We believe these are the four key ingredients to succeeding in building blended investment portfolios. Advisers need to pin their colours to the mast and make their implicit expectations explicit. Working through these factors in a systematic way will help advisers to show that their decisions are deliberate, rational and based on evidence. It is the basis of a process that is structured, repeatable and defendable.
The result is a process that can better educate clients about what a portfolio is trying to achieve, and what risks are involved. And a clear, agreed understanding of a portfolio’s objectives and risks is often a key to stronger adviser-client relationships.
Active management checklist: steps towards a working strategy
In our view, passive investing is the starting point for clients, if for no other reason that that it’s simple and low cost, merely seeking to capture a market’s return. But active can play an important role. The key is to recognise what it takes to succeed in active management over long time horizons.

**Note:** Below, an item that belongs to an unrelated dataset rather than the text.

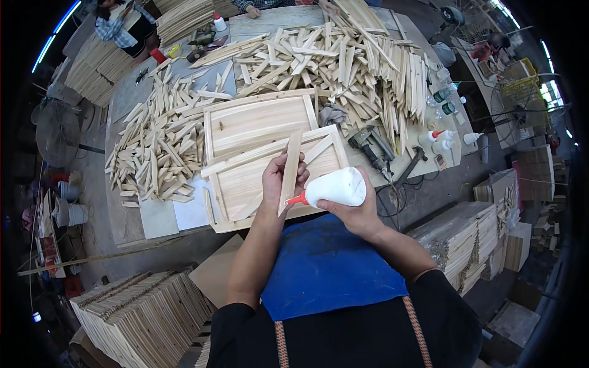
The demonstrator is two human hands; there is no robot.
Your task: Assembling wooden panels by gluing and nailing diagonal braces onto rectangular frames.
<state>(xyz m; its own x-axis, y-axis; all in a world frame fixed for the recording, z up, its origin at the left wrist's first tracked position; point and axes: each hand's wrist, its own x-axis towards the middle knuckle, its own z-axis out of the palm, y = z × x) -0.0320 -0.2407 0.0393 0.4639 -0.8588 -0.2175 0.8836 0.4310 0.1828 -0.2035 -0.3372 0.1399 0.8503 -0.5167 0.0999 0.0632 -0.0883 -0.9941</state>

A successful active strategy depends on three critical elements:
• Talent. To deliver long-term outperformance, a fund manager needs talent. This is a lot more than clever ideas and polished patter. It’s a strong team, a time-tested philosophy, and a clear, consistent investment process.
• Cost. The total return of a fund consists of three parts: beta, factor, and alpha. The beta and factor components typically explain most of an investment’s return, and they can be obtained at low cost. Our task as investment professionals is to make sure that any additional costs are commensurate with expected alpha. A rule of thumb? The lower the cost, the better the chance for net alpha.
• Patience. This can be a challenge, and this is where the quarterly performance derby can do so much damage. Every active manager underperforms the benchmark at one time or another. There may be occasions when this underperformance stretches over years. Does your client have the patience to sit tight through periods of relative weakness?